Review by Frank Plowright
Ralf König is Germany’s most popular comic creator, having a large crossover audience despite primarily producing graphic novels with gay characters. Despite a long career, his most popular work remains one of his earliest, The Killer Condom, released in 1988, with a film version appearing in 1996. Credit to him, then, for not caving into revisit past glories until 2006 when he returned New York police detective Luigi Macaroni.
It’s three years since the events of the previous book, a considerable number of corpses are again turning up in New York, and while the connection is that they’re gay men, this time the police are taking it more seriously for two reasons. One is that some of them are rich, and the other is that instead of just being dismembered, they’re reduced to just skeletons, hence the story title.
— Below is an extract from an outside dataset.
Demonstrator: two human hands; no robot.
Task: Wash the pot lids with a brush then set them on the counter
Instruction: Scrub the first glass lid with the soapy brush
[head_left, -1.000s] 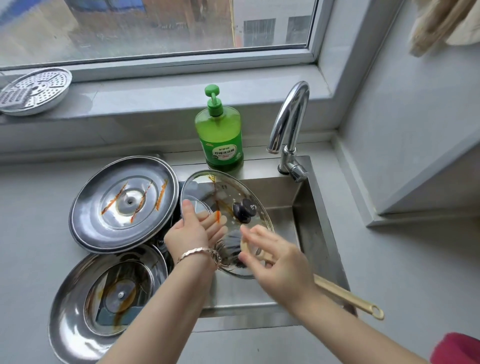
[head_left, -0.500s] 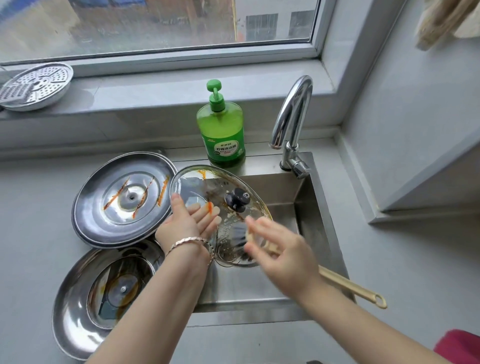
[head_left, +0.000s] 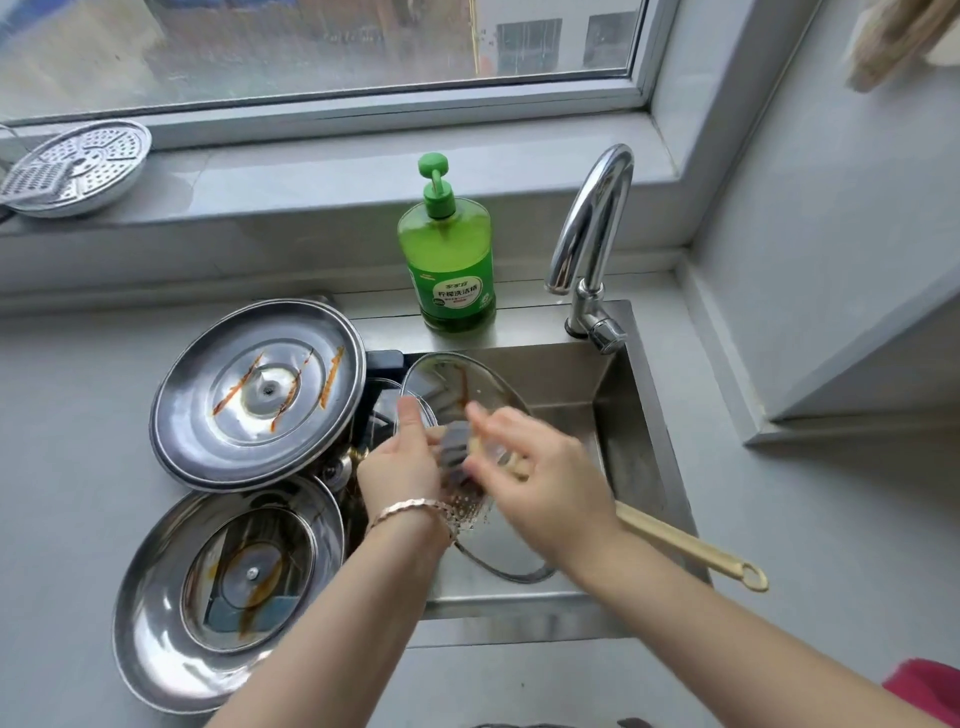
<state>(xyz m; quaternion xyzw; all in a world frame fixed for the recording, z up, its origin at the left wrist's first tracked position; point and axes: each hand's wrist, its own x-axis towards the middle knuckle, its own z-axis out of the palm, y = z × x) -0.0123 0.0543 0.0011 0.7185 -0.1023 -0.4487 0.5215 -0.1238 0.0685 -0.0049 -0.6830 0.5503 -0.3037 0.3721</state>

König labels the story a film, as he did with The Killer Condom, and turning the first few pages resembles the opening credits of a movie, complete with largely black cityscapes, with further grainy pictures of New York incorporated into the panels. It sets the tone for what’s an even better comedy than the first time round, the now more experienced König having the plot run far more smoothly, while retaining Macaroni’s acerbic, confrontational and offensive personality. König treats the story as a police procedural mystery, with much fun had from Macaroni being unwillingly partnered with uptight family man Plumley and parading him around assorted gay haunts during the investigation. As before, there’s a totally unashamed celebration of sex.
Over the years König has refined his cartooning, and while still quite capable of drawing grotesques, Down to the Bone doesn’t have the same sleaziness as The Killer Condom. A lot more shading also features, most effectively on Macaroni’s perpetual chin stubble.
When the plot of a farcical story would hold together even with the ridiculous elements removed, it’s tight, and König’s sequel again has that strength. The revelations are both funny and credible, and there’s eventually even a genuinely touching scene or two. It’s a rare sequel that tops the original, especially when the original is highly acclaimed, but this is one of those occasions.